To investigate the effect of the availability of surface water on herbivore distribution, we recorded as dynamic variables the locations of species sightings and their counts and the locations of available water surface in the following way: Data along transects were collected between 07:00 and 11:00 hours in the morning. Sightings of the nine most numerous herbivore species were recorded, including buffalo, waterbuck, zebra, giraffe, kudu, impala, elephant, warthog and common duiker. For each sighting, we also recorded species counts, i.e., the number of individuals of a species per sighting (group sizes), to account for large aggregations in areas containing larger sources of surface water. We did not include the hippopotamus because this species’ dependence on surface water in Ruaha NP is reported elsewhere (Stommel et al. 2016b). We restricted our sightings to animals within 100 m of the survey vehicle to maximize detection and assumed equal bias in detection across the study area. We could not formally account for imperfect detection and hence animals that potentially were missed, but we assume any bias to be similar in the two transect categories. For each sighting of an animal or a group of animals, the perpendicular distance between the animal sighting to the transect line was measured with a laser range finder (Bushnell, PinSeeker 1500 7x26). However, only the GPS coordinates (latitude, longitude) of the locations of each animal or group were taken when animals were first sighted to minimize possible error due to animals shifting position in response to an approaching vehicle. Thus locations were not routinely taken when animals were perpendicular to the vehicle, neither was perpendicular distance recorded. As the maximum distance for recording any animal to the right and left of the vehicle along all transects was set at 100 m, this method resulted in a maximum bias of ± 100 m for locations.
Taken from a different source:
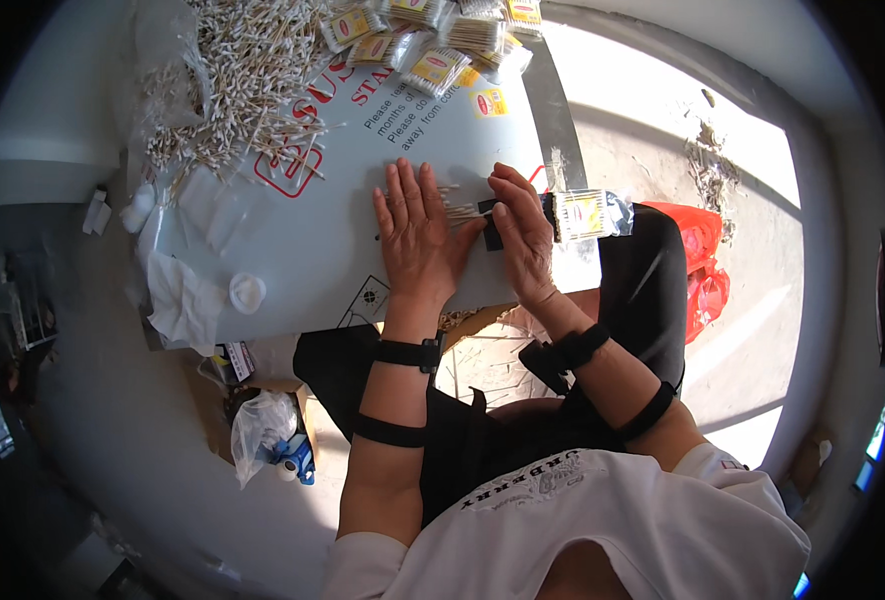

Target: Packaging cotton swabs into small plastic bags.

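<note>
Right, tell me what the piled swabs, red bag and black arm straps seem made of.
Swabs: likely wooden sticks, tan and matte, with fluffy white cotton-like tips. Red bag: probably thin plastic, glossy, going by its crinkles and highlights. Arm straps: perhaps elastic fabric, dull black; the texture is too small to tell.

Can't count the loose swabs (462, 212), so small on the tabletop (313, 255) beside the left hand (416, 228); can't make out the whole dark piece (493, 234) (partly covered by the right hand (526, 236)), nor any grip; lose packets (477, 36) at the tabletop's far end past the upper edge
</note>
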Demonstrator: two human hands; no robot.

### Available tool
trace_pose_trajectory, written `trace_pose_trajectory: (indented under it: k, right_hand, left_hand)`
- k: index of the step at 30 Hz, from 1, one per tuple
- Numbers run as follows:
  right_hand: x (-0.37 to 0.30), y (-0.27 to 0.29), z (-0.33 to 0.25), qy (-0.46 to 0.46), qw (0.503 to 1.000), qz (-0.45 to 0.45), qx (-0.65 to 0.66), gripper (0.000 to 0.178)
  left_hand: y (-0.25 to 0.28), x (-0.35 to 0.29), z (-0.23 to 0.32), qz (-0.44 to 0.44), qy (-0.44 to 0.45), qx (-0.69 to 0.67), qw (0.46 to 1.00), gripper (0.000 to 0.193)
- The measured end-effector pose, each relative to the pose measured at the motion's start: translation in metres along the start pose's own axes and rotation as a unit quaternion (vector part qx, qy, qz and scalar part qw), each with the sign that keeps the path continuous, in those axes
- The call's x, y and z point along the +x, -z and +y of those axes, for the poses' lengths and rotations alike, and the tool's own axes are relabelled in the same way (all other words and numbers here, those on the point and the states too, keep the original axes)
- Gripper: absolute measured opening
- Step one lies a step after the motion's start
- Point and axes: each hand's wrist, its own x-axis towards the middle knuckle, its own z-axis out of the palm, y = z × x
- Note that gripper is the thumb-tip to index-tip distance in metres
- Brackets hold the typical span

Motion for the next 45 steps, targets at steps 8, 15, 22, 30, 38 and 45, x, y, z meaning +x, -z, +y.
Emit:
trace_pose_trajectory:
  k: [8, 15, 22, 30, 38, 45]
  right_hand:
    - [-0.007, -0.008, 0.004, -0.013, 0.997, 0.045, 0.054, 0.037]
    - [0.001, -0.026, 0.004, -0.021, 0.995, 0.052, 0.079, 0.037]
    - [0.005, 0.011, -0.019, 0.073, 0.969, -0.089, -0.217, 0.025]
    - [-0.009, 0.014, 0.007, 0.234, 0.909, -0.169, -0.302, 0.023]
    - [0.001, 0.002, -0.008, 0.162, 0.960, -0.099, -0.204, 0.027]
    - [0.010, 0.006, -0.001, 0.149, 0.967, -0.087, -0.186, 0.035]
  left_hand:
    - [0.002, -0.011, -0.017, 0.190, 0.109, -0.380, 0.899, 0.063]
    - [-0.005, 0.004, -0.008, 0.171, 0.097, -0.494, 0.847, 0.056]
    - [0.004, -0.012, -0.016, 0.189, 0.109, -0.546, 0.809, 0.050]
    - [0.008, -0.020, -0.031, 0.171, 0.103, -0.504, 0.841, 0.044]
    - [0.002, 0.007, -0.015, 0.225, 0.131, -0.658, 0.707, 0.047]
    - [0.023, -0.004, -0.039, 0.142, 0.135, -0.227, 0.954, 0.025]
The location of all available sources of surface water in the study area was also monitored from the beginning to the end of the dry season as detailed by Stommel et al. (2016a). That is, while driving along each transect, not only species identity and group size were recorded, but also the GPS location (latitude, longitude) of available water sources. We cannot exclude the possibility that we may have missed some small, ephemeral water sources such as small wildlife-dug waterholes, but we do not think we missed any major sources of surface water as these are well known to rangers in the dry season.
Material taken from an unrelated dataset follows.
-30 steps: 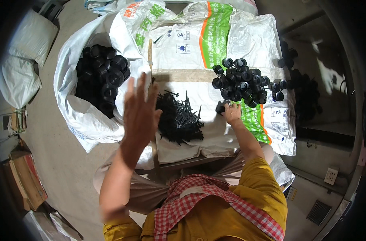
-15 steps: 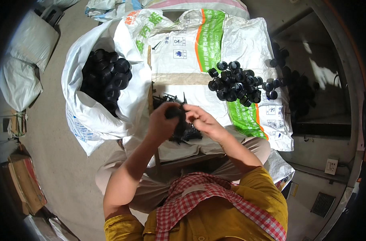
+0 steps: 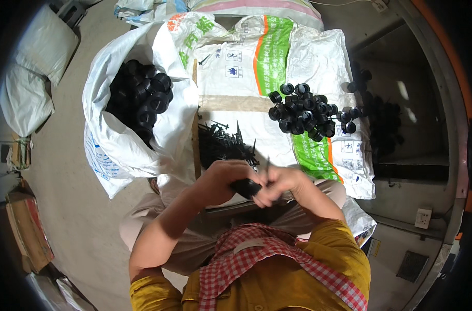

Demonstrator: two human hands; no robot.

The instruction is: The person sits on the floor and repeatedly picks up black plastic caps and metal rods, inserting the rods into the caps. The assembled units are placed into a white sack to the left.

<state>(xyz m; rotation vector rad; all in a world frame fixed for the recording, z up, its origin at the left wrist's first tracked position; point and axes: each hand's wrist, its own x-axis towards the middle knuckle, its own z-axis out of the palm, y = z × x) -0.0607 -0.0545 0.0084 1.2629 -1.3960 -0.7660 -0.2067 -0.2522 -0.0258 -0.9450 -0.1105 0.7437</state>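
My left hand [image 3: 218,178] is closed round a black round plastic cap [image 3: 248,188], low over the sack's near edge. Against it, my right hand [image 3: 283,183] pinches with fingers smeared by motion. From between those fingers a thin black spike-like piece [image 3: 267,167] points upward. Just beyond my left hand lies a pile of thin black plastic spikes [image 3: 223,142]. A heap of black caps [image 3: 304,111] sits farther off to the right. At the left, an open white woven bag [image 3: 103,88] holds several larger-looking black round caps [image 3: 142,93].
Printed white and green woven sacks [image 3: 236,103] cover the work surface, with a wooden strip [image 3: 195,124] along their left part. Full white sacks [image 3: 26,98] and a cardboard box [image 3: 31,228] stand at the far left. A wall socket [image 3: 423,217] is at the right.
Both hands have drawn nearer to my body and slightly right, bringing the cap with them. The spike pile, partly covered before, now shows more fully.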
To analyse whether herbivores change their location in relation to the location of surface water, which shifts spatially during the course of the dry season due to evaporation and the digging of water holes by wildlife, we calculated the Euclidean distances (m) from the species’ GPS location to the GPS location of the nearest surface water in the respective sampling week. Please note that both, species location and the position of surface water, can shift from one sampling period to the next, as the pools and water courses dry out. To calculate the nearest distance between species coordinates and water coordinates, we used the statistical software package R, version 4.2.1 (R Core Team 2022) and the function ‘dist’ for matrix calculations and selected the minimum distance to any water location for a respective species location.